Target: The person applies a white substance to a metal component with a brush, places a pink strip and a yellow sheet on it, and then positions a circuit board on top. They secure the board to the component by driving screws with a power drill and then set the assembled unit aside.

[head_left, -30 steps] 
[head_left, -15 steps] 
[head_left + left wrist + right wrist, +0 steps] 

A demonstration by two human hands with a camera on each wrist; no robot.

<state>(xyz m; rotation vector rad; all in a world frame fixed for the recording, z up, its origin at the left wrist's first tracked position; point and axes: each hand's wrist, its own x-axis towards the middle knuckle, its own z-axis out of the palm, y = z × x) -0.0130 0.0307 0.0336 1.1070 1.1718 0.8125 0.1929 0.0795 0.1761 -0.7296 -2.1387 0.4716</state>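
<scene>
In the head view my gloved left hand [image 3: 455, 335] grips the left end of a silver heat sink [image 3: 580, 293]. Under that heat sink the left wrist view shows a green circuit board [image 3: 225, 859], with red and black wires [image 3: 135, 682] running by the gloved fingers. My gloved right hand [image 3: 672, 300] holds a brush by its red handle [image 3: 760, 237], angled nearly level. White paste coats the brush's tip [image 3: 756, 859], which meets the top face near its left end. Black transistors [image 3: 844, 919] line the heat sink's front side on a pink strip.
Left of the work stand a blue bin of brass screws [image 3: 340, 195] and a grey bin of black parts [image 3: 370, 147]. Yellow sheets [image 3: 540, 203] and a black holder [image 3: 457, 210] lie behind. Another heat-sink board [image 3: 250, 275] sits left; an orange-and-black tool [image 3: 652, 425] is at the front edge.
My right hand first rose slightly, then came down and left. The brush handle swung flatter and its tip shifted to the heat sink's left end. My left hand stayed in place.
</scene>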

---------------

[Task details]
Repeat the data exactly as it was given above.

[Expected answer]
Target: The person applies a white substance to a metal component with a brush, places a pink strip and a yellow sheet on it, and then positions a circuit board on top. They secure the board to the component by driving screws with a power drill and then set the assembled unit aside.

[head_left, -30 steps] 
[head_left, -15 steps] 
[head_left + left wrist + right wrist, +0 steps] 

A demonstration by two human hands with a camera on each wrist; no robot.

<state>(xyz m; rotation vector rad; all in a world frame fixed for the recording, z up, its origin at the left wrist's first tracked position; point and axes: each hand's wrist, its own x-axis towards the middle knuckle, its own z-axis out of the palm, y = z × x) -0.0130 0.0307 0.0336 1.1070 1.1718 0.8125 0.1929 0.0795 0.1761 -0.7296 -2.1387 0.4716</state>
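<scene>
In the head view my gloved left hand [image 3: 455, 335] grips the left end of a silver heat sink [image 3: 580, 293]. Under that heat sink the left wrist view shows a green circuit board [image 3: 225, 859], with red and black wires [image 3: 135, 682] running by the gloved fingers. My gloved right hand [image 3: 672, 300] holds a brush by its red handle [image 3: 760, 237], angled nearly level. White paste coats the brush's tip [image 3: 756, 859], which meets the top face near its left end. Black transistors [image 3: 844, 919] line the heat sink's front side on a pink strip.
Left of the work stand a blue bin of brass screws [image 3: 340, 195] and a grey bin of black parts [image 3: 370, 147]. Yellow sheets [image 3: 540, 203] and a black holder [image 3: 457, 210] lie behind. Another heat-sink board [image 3: 250, 275] sits left; an orange-and-black tool [image 3: 652, 425] is at the front edge.
My right hand first rose slightly, then came down and left. The brush handle swung flatter and its tip shifted to the heat sink's left end. My left hand stayed in place.
</scene>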

Nothing more remains to be done for this exercise.